Wilt u een aanvraag doen voor begeleiding van een casemanager, vult u dan het contactformulier in.
Voor een overzicht van signalen die mogelijk kunnen wijzen op beginnende dementie, hebben wij een signalenkaart ontwikkeld.
Als u het vermoeden heeft dat er bij uzelf of uw naaste iets niet helemaal in orde is vanwege geheugenproblemen, kunt u terecht bij uw huisarts. Door verder onderzoek en eventueel een doorverwijzing kan worden vastgesteld of het om de diagnose dementie gaat. De huisarts kan besluiten u door te verwijzen naar bijvoorbeeld de geriater, neuroloog of psychiater.
De diagnose dementie kan worden gesteld door:
Na de diagnose dementie kunnen de meeste mensen, soms met de nodige aanpassingen en ondersteuning nog goed thuis wonen. In de loop van het dementietraject vraagt de ziekte om steeds meer zorg en ondersteuning. De casemanager dementie kan u helpen bij het aanvragen van deze hulp.

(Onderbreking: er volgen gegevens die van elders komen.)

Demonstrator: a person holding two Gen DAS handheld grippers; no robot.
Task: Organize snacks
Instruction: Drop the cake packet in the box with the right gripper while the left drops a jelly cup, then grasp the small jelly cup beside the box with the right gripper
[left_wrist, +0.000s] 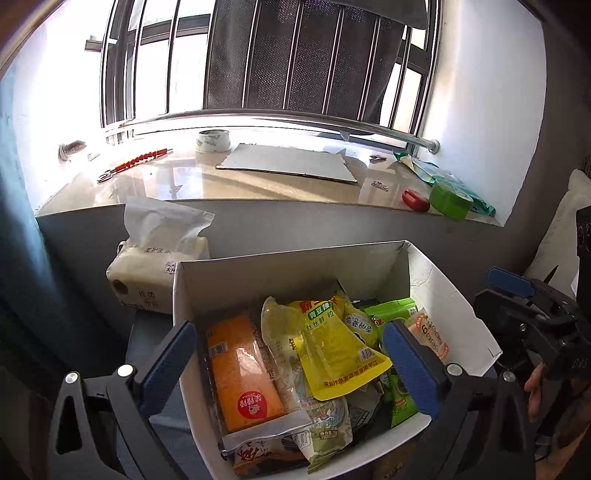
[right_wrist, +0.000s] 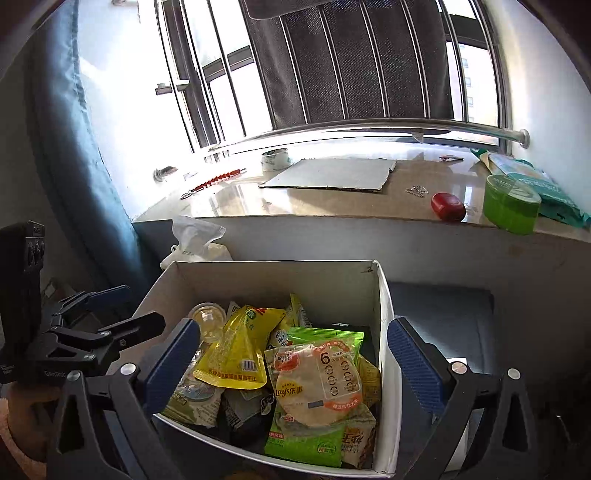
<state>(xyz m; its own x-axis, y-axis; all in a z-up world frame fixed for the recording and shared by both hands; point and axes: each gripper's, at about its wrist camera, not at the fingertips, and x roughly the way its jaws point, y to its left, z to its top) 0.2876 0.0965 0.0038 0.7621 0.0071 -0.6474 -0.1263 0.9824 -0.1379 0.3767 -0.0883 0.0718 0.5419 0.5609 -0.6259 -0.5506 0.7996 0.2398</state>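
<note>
Below a sunny windowsill (left_wrist: 280, 192), the white box (right_wrist: 258, 280) brims with snack bags while both grippers (left_wrist: 291, 350) (right_wrist: 293, 354) gape wide and empty; only the left view shows the orange pack (left_wrist: 240, 373).

Each gripper, the left gripper (left_wrist: 290, 354) and the right gripper (right_wrist: 293, 358), has black angular arms with triangular cut-outs, round silver screws at the joints and ribbed blue pads (left_wrist: 410, 365) on its fingers. White lettering marks the black housing.
</note>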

Met dagactiviteiten bedoelen we wat vroeger ‘dagopvang’ heette. U of uw naaste kan een of meerdere dagen per week doorbrengen op een plek waar aandacht is voor een prettige en zinvolle daginvulling. Soms kan er ook een halve dag worden afgesproken, afhankelijk van de organisatie die de dagbesteding regelt. Op de dagbesteding is gelegenheid om persoonlijk of in een groepje bezig te zijn met persoonlijke interesses. Er worden diverse, op maat gesneden activiteiten aangeboden zoals wandelen, een bepaald thema bespreken of creatief bezig zijn. Bij dagbesteding wordt zoveel mogelijk gekeken naar de wensen en mogelijkheden van de persoon met dementie zelf. Uit onderzoek blijkt dat dagbesteding door de sociale interactie en recreatieve activiteiten de maatschappelijke participatie van mensen met dementie stimuleren. Zorgboerderijen geven mensen met dementie daarnaast vaak het gevoel dat ze vrijwilligerswerk of betaald werk uitvoeren en daarmee bijdragen aan de samenleving. Een zorgboerderij heeft bovendien het voordeel dat zij vaak in een mooie omgeving is gesitueerd; de connectie met de natuur en het buitenleven biedt voor veel mensen een ‘plus’. Dagbesteding vervult ook een belangrijke steunfunctie voor mantelzorgers. Het geeft u als mantelzorger de mogelijkheid maatschappelijk te blijven participeren en de zorg voor uw naaste langer vol te houden.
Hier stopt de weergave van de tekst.